▶ **What the exercise asks**: Search the listing for the string "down". Copy every line that has it.

★ ★ ★ ★ ★

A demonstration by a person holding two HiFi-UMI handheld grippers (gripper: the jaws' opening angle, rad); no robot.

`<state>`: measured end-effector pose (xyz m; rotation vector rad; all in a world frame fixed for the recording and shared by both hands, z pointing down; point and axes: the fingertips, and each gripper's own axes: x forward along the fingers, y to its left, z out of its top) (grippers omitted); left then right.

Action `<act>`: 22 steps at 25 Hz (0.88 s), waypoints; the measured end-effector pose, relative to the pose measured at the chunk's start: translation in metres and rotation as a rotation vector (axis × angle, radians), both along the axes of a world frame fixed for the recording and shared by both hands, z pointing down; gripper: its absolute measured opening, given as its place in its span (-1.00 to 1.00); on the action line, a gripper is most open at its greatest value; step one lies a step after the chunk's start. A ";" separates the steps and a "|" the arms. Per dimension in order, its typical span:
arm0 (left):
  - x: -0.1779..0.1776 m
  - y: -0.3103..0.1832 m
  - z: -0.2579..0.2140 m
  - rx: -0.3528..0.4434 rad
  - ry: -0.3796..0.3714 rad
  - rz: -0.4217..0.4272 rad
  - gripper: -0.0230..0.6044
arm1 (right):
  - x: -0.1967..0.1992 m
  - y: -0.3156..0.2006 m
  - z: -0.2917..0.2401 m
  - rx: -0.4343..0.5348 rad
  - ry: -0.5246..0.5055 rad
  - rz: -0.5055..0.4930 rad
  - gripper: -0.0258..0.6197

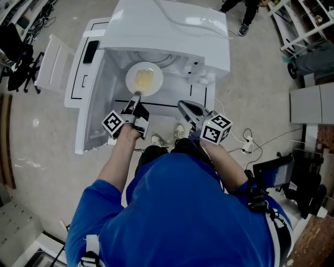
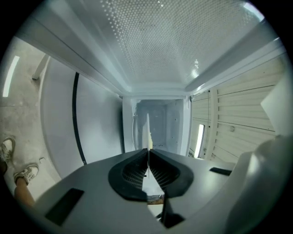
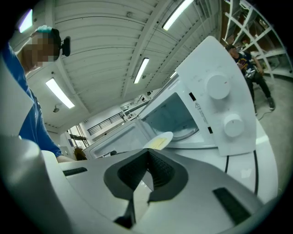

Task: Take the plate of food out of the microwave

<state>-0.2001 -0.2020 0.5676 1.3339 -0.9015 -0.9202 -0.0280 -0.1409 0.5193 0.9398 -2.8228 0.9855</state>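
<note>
The white microwave point(image 1: 172, 28) stands with its door point(image 1: 87, 112) swung open to the left. A white plate point(image 1: 144, 78) with yellow food on it hangs at the mouth of the cavity. My left gripper point(image 1: 136, 97) is shut on the plate's near rim. In the left gripper view the plate point(image 2: 148, 130) shows edge-on as a thin white line pinched between the dark pads point(image 2: 132, 171), with the cavity's back wall behind. My right gripper point(image 1: 181, 105) hovers just right of the plate, shut and holding nothing. The right gripper view shows its jaws point(image 3: 147, 153) together, with the plate point(image 3: 159, 140) and the microwave point(image 3: 215, 105) beyond.
The microwave's dials point(image 3: 217, 86) face the right gripper. The holder's shoes point(image 1: 156, 140) stand below the door. A cable and power strip point(image 1: 246, 142) lie on the floor to the right. A white chair point(image 1: 52, 62) is at the left; another person point(image 1: 245, 15) and shelving are at the far right.
</note>
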 end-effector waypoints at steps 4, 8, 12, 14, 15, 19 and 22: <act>0.000 0.019 -0.004 0.027 -0.006 -0.001 -0.87 | 0.010 0.005 -0.003 -0.010 -0.053 0.043 -0.94; 0.001 0.037 -0.005 0.033 -0.018 -0.024 -0.87 | 0.019 0.012 -0.007 0.006 -0.066 0.034 -0.94; 0.007 0.065 -0.017 0.048 -0.013 -0.066 -0.87 | 0.030 0.030 -0.013 0.020 -0.066 0.002 -0.94; 0.011 0.081 -0.021 0.051 -0.018 -0.086 -0.87 | 0.038 0.041 -0.019 0.029 -0.066 -0.011 -0.94; 0.013 0.089 -0.022 0.052 -0.021 -0.093 -0.87 | 0.042 0.047 -0.021 0.033 -0.062 -0.017 -0.94; 0.028 0.123 -0.026 0.054 -0.030 -0.116 -0.87 | 0.064 0.072 -0.022 0.041 -0.059 -0.022 -0.94; 0.041 0.151 -0.028 0.051 -0.026 -0.128 -0.87 | 0.079 0.091 -0.017 0.038 -0.081 -0.021 -0.94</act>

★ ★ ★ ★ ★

▶ **Result**:
`<state>`: measured end-effector pose (xyz m; rotation vector rad; all in a world frame fixed for the recording and shared by both hands, z pointing down; point and axes: the fingertips, and each gripper's own axes: x forward along the fingers, y to its left, z out of its top) (grippers omitted); left then right.
Action `<act>`: 22 steps at 25 Hz (0.88 s), waypoints; the measured end-effector pose, relative to the pose measured at the chunk's start: translation in metres and rotation as a rotation vector (axis × angle, radians), both along the axes of a world frame fixed for the recording and shared by both hands, z pointing down; gripper: its absolute measured opening, given as its place in its span (-1.00 to 1.00); on the action line, a gripper is most open at its greatest value; step one lies a step after the chunk's start. A ";" separates the steps and a "|" the arms. Per dimension in order, its typical span:

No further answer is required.